So you get sunshiny but vague organizing principles like (emphasis theirs):
The GACBB stands on this spirit of collaboration and exchange. We believe that not only does this new generation of brewers share our attitude and our passion for brewing, but they share an interest in working together instead of always in competition. We invite independent craft brewers from across the globe to join us in empowering independent craft brewers around the globe.and
We want to help independent brewers come together and learn from each other. We've set up a few projects which we think will be helpful to our members, and are pulling together information to keep our community better informed. Various events and publications will keep members informed and give them the opportunity to exchange with each other. Databases of scientific articles, international cicerones and experts, international media outlets, and interested distributors (micropubs/bars in other countries) will be available to registered members and we will also distribute a newsletter and a yearbook of our members' best brews.The criteria for inclusion is similar to (and slightly more straightforward than) the Brewers Association's. Seventy percent of your beer must be sold "in and around your brewery's community"; the founders must own 51% of the brewery; and it must be "creative." One might reasonably ask how big a "brewery's community" is and who gets to arbitrate questions of "creativity," but you see where they're headed. All well and good. It makes sense that small breweries would see other small breweries as kindred spirits and find greater prospects for collaboration than, say, national breweries from their home countries.
What is unnerving to me, though, is how American craft brewing has become a kind of national tradition all to itself. I first started noticing this trend a few years back, and at the time called in "international extreme."
The internet has been a huge boon to tiny breweries who can now reach out to drinkers a continent away for almost no cost. Exotica, strength, and hops are their calling card, and as Fromson notes, sites like BeerAdvocate and RateBeer generate massive excitement (blogs and Twitter help, too)...The GACBB has a list of 19 regional board member breweries from around the world. I started clicking though to their company websites to see what kind of beer they were making. Their board members are located in Nairobi, UK, US, Tel Aviv, Buenos Aires, Lima (Peru), Cape Town, Žatec (Czech), Beijing, Copenhagen, Holsbeke (Belgium), Ensenada (Mexico), Valencia, Ribeirão Preto (Brazil), Berlin, Seoul, and Port Stephens (Australia).

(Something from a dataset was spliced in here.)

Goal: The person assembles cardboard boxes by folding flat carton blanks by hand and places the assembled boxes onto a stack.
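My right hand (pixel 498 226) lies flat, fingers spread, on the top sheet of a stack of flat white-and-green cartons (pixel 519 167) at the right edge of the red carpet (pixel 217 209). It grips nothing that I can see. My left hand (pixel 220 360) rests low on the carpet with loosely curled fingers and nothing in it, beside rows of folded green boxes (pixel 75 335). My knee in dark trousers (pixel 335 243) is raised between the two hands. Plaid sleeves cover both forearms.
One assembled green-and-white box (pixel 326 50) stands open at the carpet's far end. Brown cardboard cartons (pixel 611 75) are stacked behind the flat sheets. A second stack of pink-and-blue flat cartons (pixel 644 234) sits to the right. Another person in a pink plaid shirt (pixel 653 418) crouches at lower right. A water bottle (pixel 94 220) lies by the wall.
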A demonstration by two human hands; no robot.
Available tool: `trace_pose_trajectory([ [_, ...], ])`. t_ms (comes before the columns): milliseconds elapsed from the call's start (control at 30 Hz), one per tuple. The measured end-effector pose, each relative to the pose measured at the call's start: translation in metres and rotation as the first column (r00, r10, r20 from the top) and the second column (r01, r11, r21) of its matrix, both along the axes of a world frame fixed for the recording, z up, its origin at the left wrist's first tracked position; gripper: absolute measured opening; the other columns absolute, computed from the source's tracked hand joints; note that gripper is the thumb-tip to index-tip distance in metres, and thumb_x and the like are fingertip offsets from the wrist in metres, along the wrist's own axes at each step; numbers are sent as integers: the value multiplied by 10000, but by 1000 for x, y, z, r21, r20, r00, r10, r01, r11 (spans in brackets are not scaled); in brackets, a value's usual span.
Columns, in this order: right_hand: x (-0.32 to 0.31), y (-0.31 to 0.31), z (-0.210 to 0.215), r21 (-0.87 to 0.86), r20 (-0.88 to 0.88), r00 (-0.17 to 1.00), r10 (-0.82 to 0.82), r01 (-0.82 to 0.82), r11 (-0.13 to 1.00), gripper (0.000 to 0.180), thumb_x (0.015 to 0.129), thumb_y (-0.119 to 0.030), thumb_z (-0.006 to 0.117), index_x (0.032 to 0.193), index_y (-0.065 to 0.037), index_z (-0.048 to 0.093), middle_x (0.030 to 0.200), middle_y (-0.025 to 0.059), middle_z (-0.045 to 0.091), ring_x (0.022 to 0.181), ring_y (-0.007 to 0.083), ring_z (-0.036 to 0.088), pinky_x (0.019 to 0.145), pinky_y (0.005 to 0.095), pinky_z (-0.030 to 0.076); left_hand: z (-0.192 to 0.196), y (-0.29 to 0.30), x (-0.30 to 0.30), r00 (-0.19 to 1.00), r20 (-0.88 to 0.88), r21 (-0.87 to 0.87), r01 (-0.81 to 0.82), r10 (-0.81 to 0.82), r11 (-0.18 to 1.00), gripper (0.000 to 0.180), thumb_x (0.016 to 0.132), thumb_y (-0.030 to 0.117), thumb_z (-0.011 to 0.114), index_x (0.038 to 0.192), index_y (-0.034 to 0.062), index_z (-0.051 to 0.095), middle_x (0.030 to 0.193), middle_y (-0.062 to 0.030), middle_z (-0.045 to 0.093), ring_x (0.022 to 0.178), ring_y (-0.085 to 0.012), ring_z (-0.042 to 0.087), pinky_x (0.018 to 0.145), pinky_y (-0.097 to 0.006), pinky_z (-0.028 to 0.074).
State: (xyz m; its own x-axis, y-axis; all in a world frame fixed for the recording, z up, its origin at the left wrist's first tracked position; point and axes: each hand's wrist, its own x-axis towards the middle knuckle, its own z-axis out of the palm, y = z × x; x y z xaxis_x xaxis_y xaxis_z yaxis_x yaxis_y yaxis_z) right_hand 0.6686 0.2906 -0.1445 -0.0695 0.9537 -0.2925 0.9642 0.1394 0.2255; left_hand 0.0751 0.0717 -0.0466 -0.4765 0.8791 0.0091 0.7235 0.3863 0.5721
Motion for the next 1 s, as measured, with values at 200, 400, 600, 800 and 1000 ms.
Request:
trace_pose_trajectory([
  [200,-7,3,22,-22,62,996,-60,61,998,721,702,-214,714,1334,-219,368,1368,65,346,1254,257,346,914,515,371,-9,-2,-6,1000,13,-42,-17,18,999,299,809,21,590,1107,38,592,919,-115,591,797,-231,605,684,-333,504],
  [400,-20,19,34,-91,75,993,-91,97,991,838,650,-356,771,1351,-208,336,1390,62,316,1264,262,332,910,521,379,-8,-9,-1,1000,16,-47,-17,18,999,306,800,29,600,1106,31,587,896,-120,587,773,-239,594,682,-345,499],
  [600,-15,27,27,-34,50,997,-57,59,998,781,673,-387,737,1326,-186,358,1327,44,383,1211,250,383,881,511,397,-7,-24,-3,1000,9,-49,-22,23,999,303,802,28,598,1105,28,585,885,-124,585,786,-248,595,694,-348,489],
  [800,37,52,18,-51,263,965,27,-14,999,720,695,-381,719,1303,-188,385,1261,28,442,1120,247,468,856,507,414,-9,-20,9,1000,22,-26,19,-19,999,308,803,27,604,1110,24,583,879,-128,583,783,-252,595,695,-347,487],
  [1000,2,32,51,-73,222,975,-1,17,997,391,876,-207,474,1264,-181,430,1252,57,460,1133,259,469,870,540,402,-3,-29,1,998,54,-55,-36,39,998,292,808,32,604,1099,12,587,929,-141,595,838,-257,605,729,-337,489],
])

What we're seeing is the emergence of an international style of brewing abetted by instant communications and relatively cheap exports. These breweries aren't of a place, they're of every place. Brewers can learn instantly whether a style, ingredient, or technique is popular and instantly replicate it. All of this is fine in one way, but it is a very different model from the slow, evolutionary model of style development that has resulted in offbeat curiosities like saison or mild ale or Bavarian weizens. Those styles evolved because of local conditions and circumstances, almost because they didn't have the information of other places or the resources to replicate beer styles from them.

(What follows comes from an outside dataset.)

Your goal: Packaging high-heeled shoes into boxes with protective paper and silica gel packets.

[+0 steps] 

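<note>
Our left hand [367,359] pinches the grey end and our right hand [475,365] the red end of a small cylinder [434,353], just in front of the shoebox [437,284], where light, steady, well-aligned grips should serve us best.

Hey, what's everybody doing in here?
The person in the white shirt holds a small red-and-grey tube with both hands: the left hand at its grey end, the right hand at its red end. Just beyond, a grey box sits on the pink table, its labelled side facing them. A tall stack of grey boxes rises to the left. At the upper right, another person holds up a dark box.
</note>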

Some of these breweries are in places with no extant beer culture, so seeing IPAs, pilsners, and porters made sense. But those were the same kind of beers I found at the Czech and German breweries, too. (The English and Belgian breweries--Stringers and De Vlier--are brewing local styles.) The styles of beers, the names and branding--everything looks perfectly American. These craft breweries might be from Capetown or Valencia, California.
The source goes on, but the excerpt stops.